Byzantium, however, was worst devastated by the Bulgarians,
of Mongolian tribal origin, who razed to the ground all
they came across in Byzantium. Fighting in these forces
there were Slavs whom the Byzantines considered Bulgarians.
The greatest blow delivered to Byzantium by the Bulgarians
was when they overran a great part of the Empire which was
settled by Slavs. Out of these Slavs they formed a great
and powerful state and from the seventh century until the
arrival of the Turks in the Balkans this state struck blow
after blow against Byzantium.
The Bulgarian state was on the whole inhabited by Slavs
but their name was that of the founders of the state, the
Mongol Bulgarians.
The Slavs from Bulgaria and Macedonia were at first allies
of the Bulgarians in the wars with Byzantium but these Slav
troops allied to the Bulgarians were considered by the enemy,
i.e. Byzantium, as purely Bulgarian. So, the Byzantines
began "christening" the Slavs as far back as the
time of Asparuh's hordes80. The constant fighting shoulder
to shoulder at very close quarters meant that they became
one nation with a Bulgarian name but speaking a Slav language.
The name Bulgarian for the Slavs was popularised by the
Greeks; at first it had meant only the Mongol Bulgarians
but later it came to include their military allies, the
Bulgarian subjects, and finally became the ethnographic
term for the Bulgarian Slavs. But this name had yet another
particular meaning in the eyes and speech of the Greeks:
these Bulgars were for the Greeks the most notorious barbarians,
uncouth and uncivilized, people who differed little from
wild beasts. For the Greeks all that was Slav was uncouth
and Bulgarian.
We Macedonians were also "christened" Bulgarians;
but this "christening" was not the only one because
the Serbs also "christened" us Serbs.
In the second half of the twelfth century, at the time
of the Serbian Grand Zhupan Nemanja81 and the Bulgarian
Tsars Asen or Asan82, Byzantium was attacked by the Crusaders
and various other enemy forces. It was then that the Bulgarians
began to prepare a revolt and to reach an agreement with
Serbia against Byzantium. Byzantium was their joint enemy
and the two nations decided to fall upon her, each taking
what it could get. There were no Bulgarian or Serbian lands
in Byzantium, nor was there any national self-awareness
amongst the South Slavs. On the basis of this agreement
the Bulgarians attacked the eastern part of the Balkan Peninsula,
i.e. Thrace, and the Serbs attacked the western part, i.e.
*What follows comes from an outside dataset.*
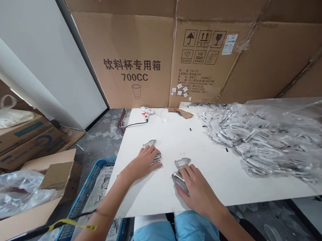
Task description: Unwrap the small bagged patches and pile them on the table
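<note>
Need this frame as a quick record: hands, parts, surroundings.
left hand: resting on silver parts; another part just past the fingers
right hand: fingers on a silver part; a second part just beyond
surface: white board
pile: silver pieces under clear plastic, right of the hands
rest: glue gun on the board; blue crate below left; cardboard box behind
</note>
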Action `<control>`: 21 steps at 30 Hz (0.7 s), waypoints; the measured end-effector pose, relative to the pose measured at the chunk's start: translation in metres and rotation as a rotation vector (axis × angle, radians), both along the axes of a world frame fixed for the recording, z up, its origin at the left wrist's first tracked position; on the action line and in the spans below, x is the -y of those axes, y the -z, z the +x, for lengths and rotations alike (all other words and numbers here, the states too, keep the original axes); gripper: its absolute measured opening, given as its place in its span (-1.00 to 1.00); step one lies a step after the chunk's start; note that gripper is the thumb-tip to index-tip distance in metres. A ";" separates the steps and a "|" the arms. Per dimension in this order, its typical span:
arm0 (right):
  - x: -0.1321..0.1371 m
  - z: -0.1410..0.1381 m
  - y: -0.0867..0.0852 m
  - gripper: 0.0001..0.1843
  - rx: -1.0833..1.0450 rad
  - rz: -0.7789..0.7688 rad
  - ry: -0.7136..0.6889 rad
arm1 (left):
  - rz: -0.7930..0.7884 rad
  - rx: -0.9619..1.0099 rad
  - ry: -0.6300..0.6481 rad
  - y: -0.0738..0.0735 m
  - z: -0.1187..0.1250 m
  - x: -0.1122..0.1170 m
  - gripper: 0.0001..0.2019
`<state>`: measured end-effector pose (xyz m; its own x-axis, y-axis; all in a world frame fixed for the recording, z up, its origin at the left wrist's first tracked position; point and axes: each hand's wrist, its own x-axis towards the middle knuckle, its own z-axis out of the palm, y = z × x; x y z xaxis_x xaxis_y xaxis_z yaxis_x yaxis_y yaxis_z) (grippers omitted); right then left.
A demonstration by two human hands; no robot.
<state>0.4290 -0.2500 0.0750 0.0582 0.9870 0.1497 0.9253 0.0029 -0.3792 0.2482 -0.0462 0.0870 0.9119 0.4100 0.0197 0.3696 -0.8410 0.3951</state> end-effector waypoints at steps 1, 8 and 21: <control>0.000 0.000 0.003 -0.83 -0.011 -0.005 0.004 | -0.003 -0.004 0.009 0.001 0.000 0.001 -0.83; 0.001 0.006 0.006 -0.80 -0.142 -0.086 0.002 | -0.010 0.086 -0.003 -0.001 0.008 -0.022 -0.83; -0.044 0.063 0.004 -0.76 -0.128 -0.037 -0.048 | 0.192 -0.143 -0.300 0.016 0.029 -0.060 -0.77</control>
<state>0.4924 -0.2059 0.0714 0.0272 0.9938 0.1079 0.8685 0.0299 -0.4947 0.2777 0.0133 0.0714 0.7507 0.6606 0.0036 0.6508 -0.7405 0.1677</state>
present-day Serbia, West Bulgaria and Macedonia, and gradually
they began to divide them up between themselves. Over a
period of two centuries the Serbian kings annexed parts
of Byzantium to their state, but they always referred to
themselves only as the kings of Serbia. Tsar Dusan called
himself Tsar of the Serbs, Greeks and Albanians but not
of the Bulgarians. Tsar Dusan's title can be explained as
follows: on the Balkan Peninsula he recognized two Slav
states, Bulgaria and Serbia, and one non-Slav state, Byzantium.
By taking over lands from Byzantium, Serbia hoped to become
the successor to Byzantium and so she took lands which might
have been either Serbian or Bulgarian and lands which were
not Bulgarian.
The people of Macedonia showed no hatred towards the Serbs.
Even as far back as the time of the fall of Samuil's Empire
the Macedonians launched uprisings against Byzantium, far
more powerful than that of the Bulgarians at the time of
the brothers Asan, but they could not liberate themselves
because their geographical situation was different from
that of the Bulgarians. All the Bulgarians needed to do
to win their freedom was to overcome the Byzantine garrisons
in Upper Bulgaria, which is separated by the Balkan Mountains81
from Lower Bulgaria, and then capture the valleys so that
another Byzantine army could not enter it. But in Macedonia
the situation was quite different; there was no wall like
the Balkan Mountains to defend the rebel forces. There are
in Macedonia many high mountains running in various directions
with valleys separated from one another. The mountains made
it more difficult for the Macedonians to unite in their
fight against the enemy and also simplified the work of
the Byzantine forces because, by setting up their garrisons
in the mountains, they were able to keep the Macedonians
under control. The Byzantines were further aided in this
by the roads which had been built in Roman times for military
purposes and which ran across Macedonia from east to west,
i.e. from the Aegean to the Adriatic, and from south to
north along the River Vardar. i.e. from the Aegean Sea to
the Danube. Given such geographical conditions it is clear
that the Macedonians were not able to win their freedom
from Byzantium and that they were ready to ally themselves
with any enemy who might choose to fight against Byzantium.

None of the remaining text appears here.